2.8. Determination of Mannose

The content of mannoproteins (expressed as mg/L of mannose) was determined in wines after 12 months of ageing on yeast lees. A 10 mL of wine was first concentrated up to 2 mL under vacuum and then precipitated using cooled ethanol and HCl following the method of Segarra et al. [21]. After acid hydrolysis [22], samples were analysed with the HPLC apparatus cited in Section 2.4 equipped with a refraction index detector (Jasco 830-RI; Tokyo, Japan). The column was a Transgenomic CarboSep CHO-682 (300 mm × 7.8 mm) set at 80 °C. Elution was carried out using deionized water with a flow rate of 0.4 mL/min. Quantification of mannose was performed by means of a calibration curve of standard solutions of known concentrations.

2.9. Foamability

Analysis of foam quality was carried out by following a modified Mosalux method [23]. The instrument consisted of a glass column (400 mm × 24 mm), containing 50 mL of degasified wine to examine, with a porous septum (101–106 μm) at the base, which keeps the carbon dioxide separate from the wine, and a tap, necessary to block the flow of gas. A carbon dioxide cylinder was connected to the column, regulated at 1 bar and at a flow rate of 110 mL/min. Once the gas was opened, the evolution of the foam was recorded for 15 min. During this period, the height of the foam has been measured every 15 s. After 15 min, the cylinder and the column tap were closed, and the time required for the foam to disappear was measured. Three different parameters were measured: (i) HM, the maximum height reached by the foam after CO2 injection, expressed in mm, (ii) HS, the foam height stability during 15 min of CO2 injection, expressed in mm and (iii) TS, which is the foam stability time, expressed in seconds, once flow of CO2 is interrupted.

2.10. Sensory Analysis

Sensory analysis was performed by 14 (8 men and 6 women aged from 27 to 64) well-experienced panelists recruited from the staff of the Department of Agricultural and Food Sciences, trained according to ISO 8586:2012. Wines sensory attributes were set based on testing cards already established by our research group for sparkling wines and further developed by asking the panellists to assess samples for appearance (foam in particular), aroma, flavour, mouthfeel and aftertaste. A total of 10 attributes were selected by consensus including 3 for the appearance, 3 for the aroma and 4 for the mouthfeel/tactile. A Quantitative Descriptive Analysis (QDA) test was performed on a continuous unstructured scale left anchored from absent to maximum. All sessions were performed in normalized room according to ISO 8589:2007. Wine samples were first individually served in the presence of each panellist to evaluate the foaming characteristics. In a second session, each of the wines were poured immediately before being served to perform the aroma and mouthfeel assessment. Coded and capped wines glasses and white trays were used (ISO 3591:1977). Data were elaborated by means of analysis of variance (ANOVA) and Friedman test to evaluate sample, panelists and replication variability of data.
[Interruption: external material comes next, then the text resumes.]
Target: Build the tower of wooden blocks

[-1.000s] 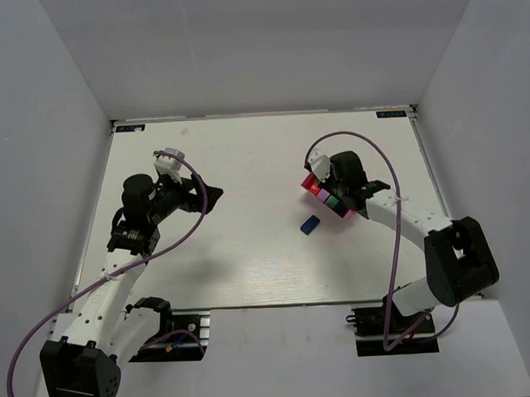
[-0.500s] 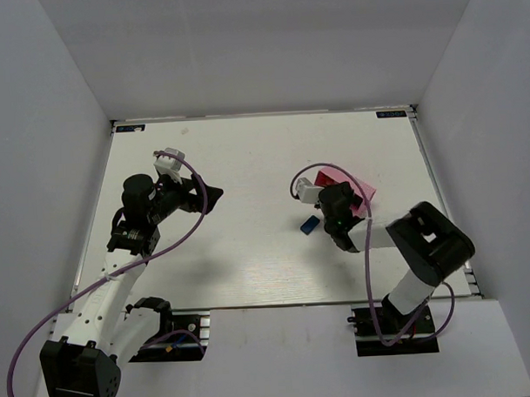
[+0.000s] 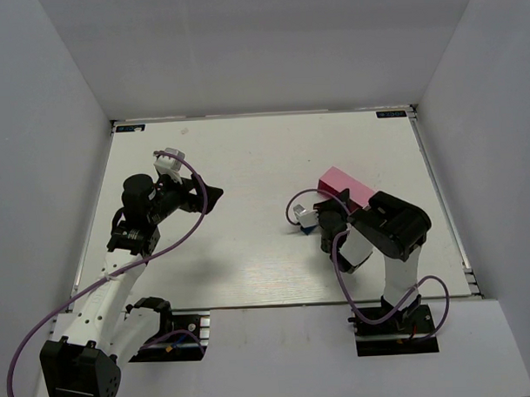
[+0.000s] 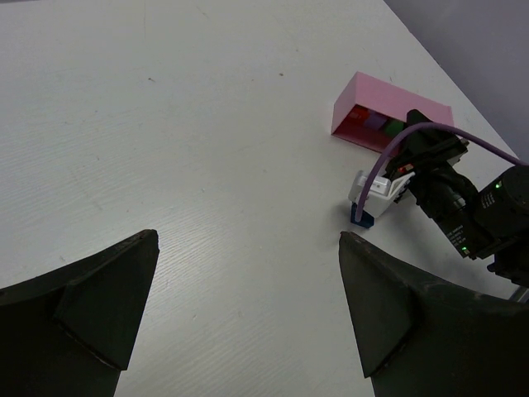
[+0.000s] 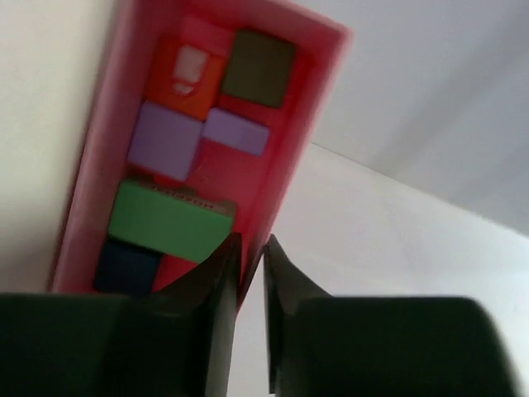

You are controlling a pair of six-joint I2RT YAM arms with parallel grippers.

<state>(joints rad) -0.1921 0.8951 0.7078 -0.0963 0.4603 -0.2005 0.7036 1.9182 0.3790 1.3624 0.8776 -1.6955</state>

2.11. Wine Volatile Compounds

A method already described and validated by Lopez et al. [24] was used for volatile extraction. A hundred microliter of a 2-octanol solution at 500 mg/L was added to 20 mL of degassed wine as internal standard and deposed on a previously activated LiChrolut EN cartridge. Analytes were eluted with 5 mL of dichloromethane and concentrated to 200 μL under a stream of nitrogen prior to GC-MS analysis. The Trace GC ultra-apparatus coupled with a Trace DSQ mass selective detector (Thermo Fisher Scientific, Milan, Italy) was equipped with a fused silica capillary column Stabilwax-DA (Restek, Bellefonte, PA, USA; 30 m, 0.25 mm i.d. and 0.25 μm film thickness). The carrier gas was He at a constant flow of 1.0 mL/min. The GC programmed temperature was 45 °C (held for 3 min) to 100 °C (held for 1 min) at 3 °C/min and then to 240 °C (held for 10 min) at 5 °C/min. Splitless mode injection (1 μL) was performed at 250 °C. Detection was carried out by electron ionization (EI) mass spectrometry in full scan mode, using ionization energy of 70 eV. Transfer line interface was set at 220 °C and ion source at 260 °C. Mass acquisition range was m/z 30–400. Compounds were identified by a triple criterion: (i) by comparing their mass spectra and retention time with those of authentic standards, (ii) compounds lacking of standards were identified after matching their respective mass spectra with those present in the commercial libraries NIST 08 and Wiley 7 and (iii) matching the linear retention index (LRI) obtained under our conditions, with already published LRI on comparable polar columns. Quantification of compounds was carried out via the respective total ion current peak areas after normalization with the area of the internal standard. Calibration curves were obtained by injections of standard solutions, subjected to the already cited extraction procedure, containing a mixture of commercial standard compounds at concentrations between 0.01 and 200 mg/L, and internal standard at the same concentration as in the samples. The calibration equations for each compound were obtained by plotting the peak area response ratio (target compound/internal standard) versus the corresponding concentration. For compounds lacking reference standards, the calibration curves of standards with similar chemical structure were used. Analyses were done in triplicate.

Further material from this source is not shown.